Mandate vs Compliance

The text of Article 99 reads at one level of abstraction. The infrastructure that survives a regulatory review sits several levels lower. The gap between them is where most enterprises are exposed.

Disclosure test

A regulator asks: produce the audit record for AI request 47832 against your high-risk system, including the identity of the requester, the classification of the data in the prompt, the policy version that governed the decision, and the decision outcome. A compliant architecture produces this within minutes. A non-compliant architecture produces unstructured application logs, missing fields, and a workflow of engineers reconstructing context from production traces. The disclosure failure itself can trip the €7.5 million tier even if the underlying decision was correct.

Vendor liability

Microsoft and SAP declined to comment when The Register asked the major AI vendors how much liability they accept for AI agent decisions. Oracle, Salesforce, ServiceNow, and Workday did not respond. Under Article 26, the deployer obligation does not transfer through a contract clause. The deployer remains the regulated party.

Compliance gap

The compliance gap is architectural. The records the middle tier presumes exist are not produced by application logs, by network firewalls, or by model-side guardrails. They are produced by an inspection layer that sits inline on the AI request path and writes the per-decision record before the model response returns to the application.

DeepInspect

This is the architecture the EU AI Act requires the deployer to provide. DeepInspect sits at the AI request boundary as an external enforcement layer that operates as a stateless proxy between authenticated users or agents and the LLM endpoint. Every HTTP request is evaluated against per-route, per-role policies using identity context the application supplies. The per-decision record is committed by the proxy, independent of the application, before the model response returns to the calling system.

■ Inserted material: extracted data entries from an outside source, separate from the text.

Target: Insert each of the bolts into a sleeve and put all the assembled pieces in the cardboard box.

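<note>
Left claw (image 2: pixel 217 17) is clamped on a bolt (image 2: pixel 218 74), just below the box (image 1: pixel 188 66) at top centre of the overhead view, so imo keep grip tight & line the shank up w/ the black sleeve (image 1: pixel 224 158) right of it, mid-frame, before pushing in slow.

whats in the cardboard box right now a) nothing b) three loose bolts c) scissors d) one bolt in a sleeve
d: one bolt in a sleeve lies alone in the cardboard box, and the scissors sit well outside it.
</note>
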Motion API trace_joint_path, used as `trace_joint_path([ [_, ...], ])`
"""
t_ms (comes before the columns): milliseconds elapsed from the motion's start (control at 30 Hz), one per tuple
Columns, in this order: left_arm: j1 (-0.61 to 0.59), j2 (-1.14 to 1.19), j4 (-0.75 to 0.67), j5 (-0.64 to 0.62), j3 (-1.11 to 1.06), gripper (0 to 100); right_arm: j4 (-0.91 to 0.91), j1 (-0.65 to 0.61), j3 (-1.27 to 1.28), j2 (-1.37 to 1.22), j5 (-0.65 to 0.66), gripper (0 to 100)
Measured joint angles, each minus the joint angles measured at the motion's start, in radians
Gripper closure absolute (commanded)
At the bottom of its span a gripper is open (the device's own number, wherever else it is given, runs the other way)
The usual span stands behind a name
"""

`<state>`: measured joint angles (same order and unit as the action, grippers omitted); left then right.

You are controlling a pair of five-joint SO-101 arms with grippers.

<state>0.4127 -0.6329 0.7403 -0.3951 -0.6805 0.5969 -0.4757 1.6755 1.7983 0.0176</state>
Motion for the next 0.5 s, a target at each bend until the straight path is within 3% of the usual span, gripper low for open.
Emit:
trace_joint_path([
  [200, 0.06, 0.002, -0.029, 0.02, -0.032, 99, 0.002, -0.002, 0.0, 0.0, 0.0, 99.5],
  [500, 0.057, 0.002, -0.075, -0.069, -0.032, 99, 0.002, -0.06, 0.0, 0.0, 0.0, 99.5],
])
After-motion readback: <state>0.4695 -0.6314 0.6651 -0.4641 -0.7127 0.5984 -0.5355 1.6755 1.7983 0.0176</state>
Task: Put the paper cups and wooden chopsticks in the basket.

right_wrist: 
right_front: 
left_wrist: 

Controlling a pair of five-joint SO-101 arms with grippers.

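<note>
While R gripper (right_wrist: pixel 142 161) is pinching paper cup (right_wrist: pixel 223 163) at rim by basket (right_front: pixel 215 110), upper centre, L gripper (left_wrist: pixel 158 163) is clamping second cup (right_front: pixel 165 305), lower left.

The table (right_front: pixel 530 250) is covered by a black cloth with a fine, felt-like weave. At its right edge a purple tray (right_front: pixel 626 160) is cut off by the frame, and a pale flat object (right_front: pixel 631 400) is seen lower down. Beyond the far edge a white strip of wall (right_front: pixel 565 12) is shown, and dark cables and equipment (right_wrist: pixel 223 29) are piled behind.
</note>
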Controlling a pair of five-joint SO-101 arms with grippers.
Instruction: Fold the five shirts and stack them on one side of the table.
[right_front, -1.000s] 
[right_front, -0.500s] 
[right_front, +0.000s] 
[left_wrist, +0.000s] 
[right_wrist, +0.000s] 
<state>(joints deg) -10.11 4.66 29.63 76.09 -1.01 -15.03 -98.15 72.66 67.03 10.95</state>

The record contains a verified identity, the role and authorization context, the data classification applied to the prompt, the policy version that governed the decision, the decision outcome, and a cryptographic signature that prevents post-hoc modification. The record is the artifact a regulator accepts under Article 12 and Article 19. Production latency stays under 50 ms in internal testing, which keeps the enforcement layer outside the model inference budget.

If you are facing the August deadline, let's talk.

Beyond the EU AI Act

The same architecture satisfies adjacent regimes. DORA Article 19 requires log retention and contemporaneous records for digital operational resilience in financial services. Fannie Mae Lender Letter LL-2026-04 takes effect August 6, 2026 and requires disclosure on demand for AI and ML decisions in mortgage origination. Texas TRAIGA, the Texas Responsible AI Governance Act, took effect January 1, 2026 with civil penalties and AG enforcement. The vocabulary differs across these regimes. The architectural pattern that satisfies each one is the same: an inspection layer on the AI request path that writes the audit record independent of the application.